ANd there are 1000+ ''anon_inode:[eventpoll]' and 600+ 'socket' opened.

For epoll is related with PubSub, for socket it related with DBConnector, however the python object count is normal.

Also following test code also show similer issue: from swsscommon.swsscommon import SonicDBConfig SonicDBConfig.load_sonic_global_db_config() SonicDBConfig.get_ns_list() from swsscommon.swsscommon import SonicV2Connector db = SonicV2Connector(use_unix_socket_path=True, namespace='') db.connect("CONFIG_DB") db.get_redis_client("CONFIG_DB") db.connect("CONFIG_DB") db.get_redis_client("CONFIG_DB") client = db.get_redis_client("CONFIG_DB") client.pubsub() <== run multiple times the epool keeps increase but PubSub object destoryed

So, consider about the C++ object not destoryed by SWIG generated code. will add log to confirm this.

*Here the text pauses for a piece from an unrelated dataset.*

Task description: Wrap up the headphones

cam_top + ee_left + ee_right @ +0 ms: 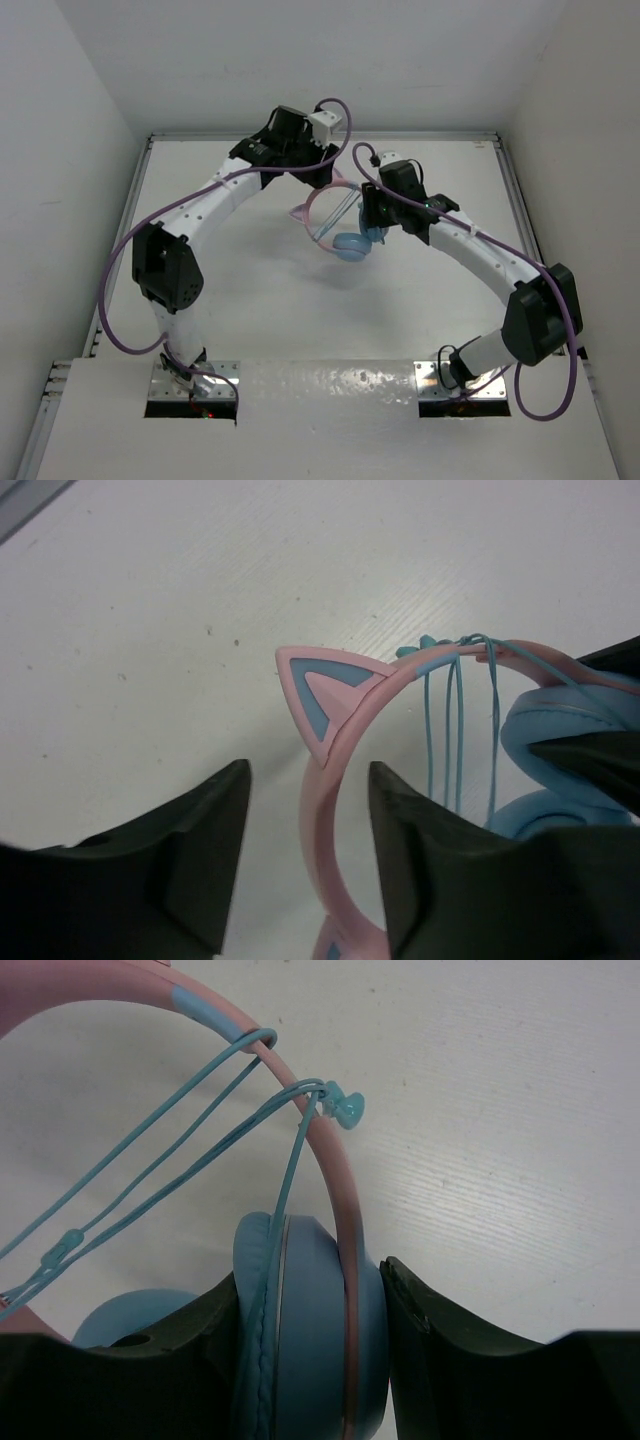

liuh-80 commented 2 years ago

This issue is because some method which return new object need declare as %newobject in SWIG: https://www.swig.org/Doc4.0/SWIGDocumentation.html#Customization_ownership

Verifyed on local devbox, will submit PR and validate if the fix can work with chassis

liuh-80 commented 2 years ago

The issue can be reproduce with following code: from swsscommon.swsscommon import SonicDBConfig from swsscommon.swsscommon import SonicV2Connector import gc

SonicDBConfig.load_sonic_global_db_config() SonicDBConfig.get_ns_list() db = SonicV2Connector(use_unix_socket_path=True, namespace='') db.connect("CONFIG_DB") db.get_redis_client("CONFIG_DB") client = db.get_redis_client("CONFIG_DB") client.pubsub() client.pubsub() client.pubsub() client.newConnector(0) client.newConnector(0) client.newConnector(0)

gc.collect()

And there will be 3 epoll and 4 socket opened in python. After fix this issue, ther will only 1 socket opened.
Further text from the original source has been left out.